Wal-Mart is buying Moosejaw a Madison
Heights-based company that specializes in outdoor recreation apparel and gear
and is known for its quirky, cutting-edge marketingin a bid to strengthen the
global retail juggernaut's online offerings for $51 million in cash, the
companies announced today.
Walmart said it will continue to operate the
Moosejaw website and 10 stores as a standalone site and separate retail
outlets. The employees will remain in Michigan.

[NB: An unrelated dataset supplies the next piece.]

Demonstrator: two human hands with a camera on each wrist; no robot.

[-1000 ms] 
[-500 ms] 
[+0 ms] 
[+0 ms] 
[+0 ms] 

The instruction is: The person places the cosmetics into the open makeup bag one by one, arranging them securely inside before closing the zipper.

"From the customer's perspective they
really won't see much change in Moosejaw.com or our stores," Eoin
Comerford, Moosejaw's CEO, told the Free Press. "We are going to continue
to be an outdoor specialty retailer of premium brands. You are going to have
the same Moosejaw voice and the same Moosejaw Madness is going to be very
prevalent."
What will change, Comerford said, is that the
company intends to "amplify our marketing presence." Still, balancing
what will be different, so that the two companies can benefit from the deal,
and what will remain the same, so that the acquisition does not harm the
Moosejaw brand or erode its customer base, is the central challenge that the
both companies will be wrestling with going forward.
Over the long term, Wal-Mart, based in
Bentonville, Ark., hopes to leverage the privately held Michigan retailer's
online sales knowledge and marketing of apparel and accessories and aims to
open opportunities for Moosejaw suppliers to expand their reach on Walmart sites.
But, the company does not plan to sell Moosejaw-branded merchandise in Wal-Mart
stores.
"You won't go into Wal-Mart and see
Moosejaw T-shirts," Comerford said. "The customers are quite
different." Wal-Mart purchased Moosejaw from private equity partners
Parallel Investment Partners and W Capital Partners. Enhancing e-commerce
Wal-Mart which has more than 11,000 stores has been focusing on growing online sales, which has included a buying spree of
online outlets in the past year to boost its e-commerce portfolio and competing
with retailers such as Amazon. Wal-Mart is expected to report its
fourth-quarter earnings next Tuesday.
Last year, Walmart bought Jet, a Hoboken,
N.J., start-up, that seeks to offer online shoppers items that few retailers
offer for about $3 billion in cash and $300 million in Wal-Mart shares.
Wal-Mart said the two company websites Walmart.com and Jet.com would operate as
separate brands, but would leverage technology and talent. Jet offered more
urban and millennial customers.
In January, Wal-Mart announced it also was
acquiring ShoeBuy.com for $70 million, a move aimed at enhancing its footwear
sales. The same month, Wal-Mart CEO Doug McMillon highlighted a new e-commerce
strategy for the company that is built around a vision of a retail future in
which customers are ordering products from mobile devices and expect to have it
delivered or pick up the same day, or in a few hours or minutes.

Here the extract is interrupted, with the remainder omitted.